Winding through them alone, it’s easy to see what he means – the unlit, silent channels have a spooky atmosphere, stretching on until you come upon one of the lookout points that lead out to the open air, offering exquisite views of the Adriatic Sea.
Tours are taken through a number of tunnel networks including the ARK Vela Glava, which leads to the island’s highest point, Hum Peak. They finish with a visit to Tito’s Cave, which the leader used as a Partisan hideout from the invading Nazi forces during the Second World War.
Nikola casts his mind back to Vis before 1989, saying that “there were parts of the island where you could not go”. This included a large hidden submarine dock at Parja Bay, a 10-minute drive from Vis town, which today is more often than not occupied by a luxury yacht.
After working as a waiter in a restaurant that was strictly for army and officer personnel, Nikola got a better idea of the soldiers’ daily life than most. He says many of them were peaceful people apart from the odd rowdy scuffle after a few too many drinks.
He remembers the day the army left. “It was the afternoon at five or six o’clock, I was fishing when the Yugoslav soldiers left. People came down and there was a celebration, people celebrated on the water with boats,” he says throwing his hands up in the air, mimicking their jubilation.
The army’s eventual exit was driven by locals, who were desperate to see their island opened up to foreign visitors. Pino explains: “Around the end of 1987 a group of local political people – especially young people – held a referendum on the island of Vis. In this referendum, 97 per cent of the people voted to open the island to foreigners so the government along with the generals decided they would.”
Vis’ doors opened as the Cold War drew to a close, but the island’s story was far from over: the Croatian War of Independence started just three years later and lasted until 1995.

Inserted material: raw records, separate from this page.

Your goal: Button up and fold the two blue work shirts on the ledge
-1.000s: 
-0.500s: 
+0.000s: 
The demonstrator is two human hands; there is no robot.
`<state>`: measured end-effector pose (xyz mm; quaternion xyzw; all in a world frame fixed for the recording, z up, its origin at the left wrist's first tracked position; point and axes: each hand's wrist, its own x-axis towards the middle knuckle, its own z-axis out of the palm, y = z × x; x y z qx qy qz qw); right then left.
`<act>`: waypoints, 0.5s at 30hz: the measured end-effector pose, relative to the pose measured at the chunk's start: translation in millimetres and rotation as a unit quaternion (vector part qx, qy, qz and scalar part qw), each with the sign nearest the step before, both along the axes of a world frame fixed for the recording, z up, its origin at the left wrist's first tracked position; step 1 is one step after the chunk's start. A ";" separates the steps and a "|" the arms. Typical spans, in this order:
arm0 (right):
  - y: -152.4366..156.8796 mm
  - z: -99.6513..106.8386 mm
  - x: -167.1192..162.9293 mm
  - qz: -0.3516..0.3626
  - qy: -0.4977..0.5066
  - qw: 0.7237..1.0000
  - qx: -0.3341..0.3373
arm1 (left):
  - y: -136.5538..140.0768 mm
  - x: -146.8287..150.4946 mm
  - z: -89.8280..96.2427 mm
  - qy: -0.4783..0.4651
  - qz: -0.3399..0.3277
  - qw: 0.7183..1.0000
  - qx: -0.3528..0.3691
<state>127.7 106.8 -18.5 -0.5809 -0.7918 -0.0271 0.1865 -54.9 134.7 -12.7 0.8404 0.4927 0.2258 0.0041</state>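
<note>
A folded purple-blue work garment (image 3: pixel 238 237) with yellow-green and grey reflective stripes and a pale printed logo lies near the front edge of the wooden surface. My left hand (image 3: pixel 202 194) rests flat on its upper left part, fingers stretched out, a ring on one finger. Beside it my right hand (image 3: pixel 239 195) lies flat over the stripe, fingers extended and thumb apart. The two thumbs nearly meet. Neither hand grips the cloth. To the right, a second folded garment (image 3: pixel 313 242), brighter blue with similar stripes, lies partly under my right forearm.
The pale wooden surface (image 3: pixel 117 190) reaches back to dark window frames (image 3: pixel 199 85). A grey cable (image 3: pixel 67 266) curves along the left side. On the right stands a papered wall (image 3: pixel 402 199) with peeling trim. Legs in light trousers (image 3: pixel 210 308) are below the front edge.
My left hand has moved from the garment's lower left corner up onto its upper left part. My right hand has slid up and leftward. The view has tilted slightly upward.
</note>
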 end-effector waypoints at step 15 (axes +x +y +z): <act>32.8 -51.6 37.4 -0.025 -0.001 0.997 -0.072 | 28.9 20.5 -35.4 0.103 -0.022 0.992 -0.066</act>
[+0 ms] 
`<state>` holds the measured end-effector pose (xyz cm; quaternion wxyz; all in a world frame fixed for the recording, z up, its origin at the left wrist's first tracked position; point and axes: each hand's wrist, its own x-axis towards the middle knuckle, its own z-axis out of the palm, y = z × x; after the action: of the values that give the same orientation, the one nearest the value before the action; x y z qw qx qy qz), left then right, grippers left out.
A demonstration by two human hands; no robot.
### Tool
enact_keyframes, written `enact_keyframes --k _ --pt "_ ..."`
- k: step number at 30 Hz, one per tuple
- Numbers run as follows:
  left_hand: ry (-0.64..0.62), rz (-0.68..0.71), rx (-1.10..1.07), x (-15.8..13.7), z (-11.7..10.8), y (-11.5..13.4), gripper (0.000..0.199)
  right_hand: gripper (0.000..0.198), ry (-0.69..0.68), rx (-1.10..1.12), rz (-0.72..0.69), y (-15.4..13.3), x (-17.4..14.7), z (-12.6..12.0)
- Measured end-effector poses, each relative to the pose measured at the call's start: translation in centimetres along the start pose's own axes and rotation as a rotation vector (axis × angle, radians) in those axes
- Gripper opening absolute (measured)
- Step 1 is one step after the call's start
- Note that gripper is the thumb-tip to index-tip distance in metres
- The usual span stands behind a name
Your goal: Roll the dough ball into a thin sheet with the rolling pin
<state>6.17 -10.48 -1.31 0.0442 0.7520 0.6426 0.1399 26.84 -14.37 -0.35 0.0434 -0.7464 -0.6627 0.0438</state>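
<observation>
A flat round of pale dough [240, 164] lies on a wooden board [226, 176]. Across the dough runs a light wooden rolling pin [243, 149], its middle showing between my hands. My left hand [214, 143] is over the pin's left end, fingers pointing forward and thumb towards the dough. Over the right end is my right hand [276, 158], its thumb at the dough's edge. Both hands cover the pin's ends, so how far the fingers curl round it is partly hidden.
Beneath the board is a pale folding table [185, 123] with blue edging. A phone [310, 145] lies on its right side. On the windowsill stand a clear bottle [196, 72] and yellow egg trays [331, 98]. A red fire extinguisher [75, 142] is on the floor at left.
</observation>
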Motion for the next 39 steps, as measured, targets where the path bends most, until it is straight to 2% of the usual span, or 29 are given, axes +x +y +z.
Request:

Today, it’s difficult to spend any time on Vis without falling in love with the island. Millions did through Mamma Mia. But more than that, it’s a place where the local population are passionate and proud of their rich and fascinating history, and it deserves to be better known.
Ryanair and easyJet fly from London to Split from £63 one way. From Split you’ll need to catch one of the regular direct ferries to Vis, which costs about 45HRK (£5) and takes two hours.
Alternatura’s Guided Military Tour costs €36 (£31.91) per person.